Il sorriso di Fabio

Il 18 luglio di 18 anni moriva Casartelli, campione olimpico a Barcellona, finito contro un blocco di cemento nella discesa dal Portet d’Aspet. Una tragica fatalità ci ha rubato un ragazzo d’oro

Un ragazzo d’oro, Fabio Casartelli, sempre sorridente e disponibile. Una famiglia di ciclisti la sua. Nonno Terenzio aveva corso tra gli indipendenti, mentre papà Sergio, con la maglia della Comense, aveva vinto gare ovunque. Fabio vuole far meglio e ai Giochi Olimpici di Barcellona 1992 conquista la medaglia d’oro.

È la quindicesima tappa del Tour 1995, si va da Saint Girons a Cauterets. I corridori hanno appena percorso 35 km. Devono affrontare la discesa del colle Portet D’Aspet. C’è una curva a sinistra. Qualcuno sbanda. Dante Rezze finisce nella scarpata. Cadono ma senza conseguenze Perini, Museeuw e Breukink. Si rialzano. Baldinger invece resta a terra.

Casartelli non riesce ad evitare il paracarro situato sul ciglio della strada. Picchia violentemente la testa contro quel blocco di cemento. Rimane immobile. Rannicchiato, in posizione fetale. Intorno a lui una pozza di sangue. Il dottor Porte, medico del Tour, viene allertato subito da radio corsa. Arriva rapidamente sul posto.

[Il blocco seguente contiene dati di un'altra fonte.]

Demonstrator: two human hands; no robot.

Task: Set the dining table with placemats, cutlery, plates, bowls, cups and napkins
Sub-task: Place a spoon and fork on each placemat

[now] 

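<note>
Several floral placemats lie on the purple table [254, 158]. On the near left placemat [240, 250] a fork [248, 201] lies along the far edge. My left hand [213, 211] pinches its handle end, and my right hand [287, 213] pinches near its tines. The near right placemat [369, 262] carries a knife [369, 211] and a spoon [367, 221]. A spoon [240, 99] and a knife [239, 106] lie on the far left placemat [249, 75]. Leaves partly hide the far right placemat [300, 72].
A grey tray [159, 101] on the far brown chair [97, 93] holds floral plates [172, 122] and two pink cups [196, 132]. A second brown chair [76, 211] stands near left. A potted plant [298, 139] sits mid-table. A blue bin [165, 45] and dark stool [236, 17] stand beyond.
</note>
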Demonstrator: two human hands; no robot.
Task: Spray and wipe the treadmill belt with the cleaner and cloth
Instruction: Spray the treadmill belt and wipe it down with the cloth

Porte accorge che il ragazzo ha perso conoscenza ma il cuore continua a battere. La speranza, come sempre, è l’ultima a morire, anche se Fabio è messo malissimo. In pochi minuti, mentre scocca mezzogiorno, ecco l’elicottero che lo soccorre e lo trasporta all’ospedale di Tarbes. Un quarto d’ora da incubo. Il suo cuore si ferma tre volte.

Prontamente il medico e l’infermiera lo rianimano con massaggi cardiaci e iniezioni di adrenalina. Il volto è tumefatto e il sangue continua imperterrito a uscire. La diagnosi non lascia molte speranze: “coma profondo irreversibile”. Ma i medici fanno di tutto per cambiare quell’aggettivo.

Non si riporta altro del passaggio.